→ **YOUR INSTRUCTIONS**: Keeping every character intact, repeat the whole listing.

→ **SUPPLIED INFORMATION**:
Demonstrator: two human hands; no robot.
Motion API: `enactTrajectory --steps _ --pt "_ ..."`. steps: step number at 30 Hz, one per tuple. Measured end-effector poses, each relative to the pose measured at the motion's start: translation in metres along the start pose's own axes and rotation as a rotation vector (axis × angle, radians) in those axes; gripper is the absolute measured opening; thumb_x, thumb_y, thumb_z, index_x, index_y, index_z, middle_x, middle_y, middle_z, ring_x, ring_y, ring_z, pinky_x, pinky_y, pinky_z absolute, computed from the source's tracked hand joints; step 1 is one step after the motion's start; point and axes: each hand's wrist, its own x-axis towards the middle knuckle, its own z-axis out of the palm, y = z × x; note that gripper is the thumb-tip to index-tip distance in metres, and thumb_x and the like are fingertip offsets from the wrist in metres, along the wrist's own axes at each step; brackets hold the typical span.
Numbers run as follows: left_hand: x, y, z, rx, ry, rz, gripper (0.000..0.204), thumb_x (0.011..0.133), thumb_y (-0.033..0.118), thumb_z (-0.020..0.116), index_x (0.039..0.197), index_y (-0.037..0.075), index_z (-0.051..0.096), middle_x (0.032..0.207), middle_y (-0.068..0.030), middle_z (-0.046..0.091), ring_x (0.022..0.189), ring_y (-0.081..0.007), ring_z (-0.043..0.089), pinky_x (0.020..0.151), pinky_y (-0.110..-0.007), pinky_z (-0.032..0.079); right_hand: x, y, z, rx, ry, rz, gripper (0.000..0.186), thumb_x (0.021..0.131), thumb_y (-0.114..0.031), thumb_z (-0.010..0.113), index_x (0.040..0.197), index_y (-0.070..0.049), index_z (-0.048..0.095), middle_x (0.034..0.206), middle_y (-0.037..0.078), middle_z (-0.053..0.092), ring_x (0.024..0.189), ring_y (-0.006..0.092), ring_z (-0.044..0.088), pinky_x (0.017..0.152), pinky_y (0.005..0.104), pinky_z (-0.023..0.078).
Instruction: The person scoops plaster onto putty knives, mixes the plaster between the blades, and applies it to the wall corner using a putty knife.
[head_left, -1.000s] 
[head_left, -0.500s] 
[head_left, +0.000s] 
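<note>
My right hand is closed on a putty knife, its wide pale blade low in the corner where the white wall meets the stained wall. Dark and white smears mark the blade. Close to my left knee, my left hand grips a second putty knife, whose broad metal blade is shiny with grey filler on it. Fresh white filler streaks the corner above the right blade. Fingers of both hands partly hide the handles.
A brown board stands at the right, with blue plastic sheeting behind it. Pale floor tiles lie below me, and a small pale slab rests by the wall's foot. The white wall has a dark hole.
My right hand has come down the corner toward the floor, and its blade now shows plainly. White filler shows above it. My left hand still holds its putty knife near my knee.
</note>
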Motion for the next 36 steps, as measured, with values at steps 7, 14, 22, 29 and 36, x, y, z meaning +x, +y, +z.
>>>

→ **ANSWER BOX**:
Demonstrator: two human hands; no robot.
Motion API: `enactTrajectory --steps _ --pt "_ ..."`. steps: step number at 30 Hz, one per tuple. Measured end-effector poses, each relative to the pose measured at the motion's start: translation in metres along the start pose's own axes and rotation as a rotation vector (axis × angle, radians) in those axes; gripper is the absolute measured opening; thumb_x, thumb_y, thumb_z, index_x, index_y, index_z, middle_x, middle_y, middle_z, ring_x, ring_y, ring_z, pinky_x, pinky_y, pinky_z absolute, computed from the source's tracked hand joints; step 1 is one step after the motion's start; point and axes: each hand's wrist, its own x-axis towards the middle knuckle, its own z-axis out of the palm, y = z × x; note that gripper is the thumb-tip to index-tip distance in metres, and thumb_x and the like are fingertip offsets from the wrist in metres, along the wrist's own axes at each step; brackets hold the typical span.
Numbers run as follows: left_hand: x, y, z, rx, ry, rz, gripper (0.000..0.204), thumb_x (0.011..0.133), thumb_y (-0.033..0.118), thumb_z (-0.020..0.116), index_x (0.039..0.197), index_y (-0.037..0.075), index_z (-0.051..0.096), middle_x (0.032..0.207), middle_y (-0.068..0.030), middle_z (-0.046..0.091), ring_x (0.022..0.189), ring_y (-0.081..0.007), ring_z (-0.043..0.089), pinky_x (0.020..0.151), pinky_y (-0.110..-0.007), pinky_z (-0.032..0.079); right_hand: x, y, z, rx, ry, rz, gripper (0.000..0.186), thumb_x (0.021..0.131), thumb_y (-0.114..0.031), thumb_z (-0.010..0.113), index_x (0.040..0.197), index_y (-0.070..0.049), index_z (-0.048..0.095), middle_x (0.034..0.206), middle_y (-0.037..0.078), middle_z (-0.053..0.092), ring_x (0.024..0.189), ring_y (-0.006..0.092), ring_z (-0.044..0.088), pinky_x (0.017..0.152), pinky_y (0.005..0.104), pinky_z (-0.023..0.078).
Instruction: The person scoops plaster onto putty knives, mixes the plaster between the blades, and applies it to the wall corner using a putty knife.
[head_left, -1.000s] 
[head_left, -0.500s] 
[head_left, +0.000s] 
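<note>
My right hand is closed on a putty knife, its wide pale blade low in the corner where the white wall meets the stained wall. Dark and white smears mark the blade. Close to my left knee, my left hand grips a second putty knife, whose broad metal blade is shiny with grey filler on it. Fresh white filler streaks the corner above the right blade. Fingers of both hands partly hide the handles.
A brown board stands at the right, with blue plastic sheeting behind it. Pale floor tiles lie below me, and a small pale slab rests by the wall's foot. The white wall has a dark hole.
My right hand has come down the corner toward the floor, and its blade now shows plainly. White filler shows above it. My left hand still holds its putty knife near my knee.
</note>
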Motion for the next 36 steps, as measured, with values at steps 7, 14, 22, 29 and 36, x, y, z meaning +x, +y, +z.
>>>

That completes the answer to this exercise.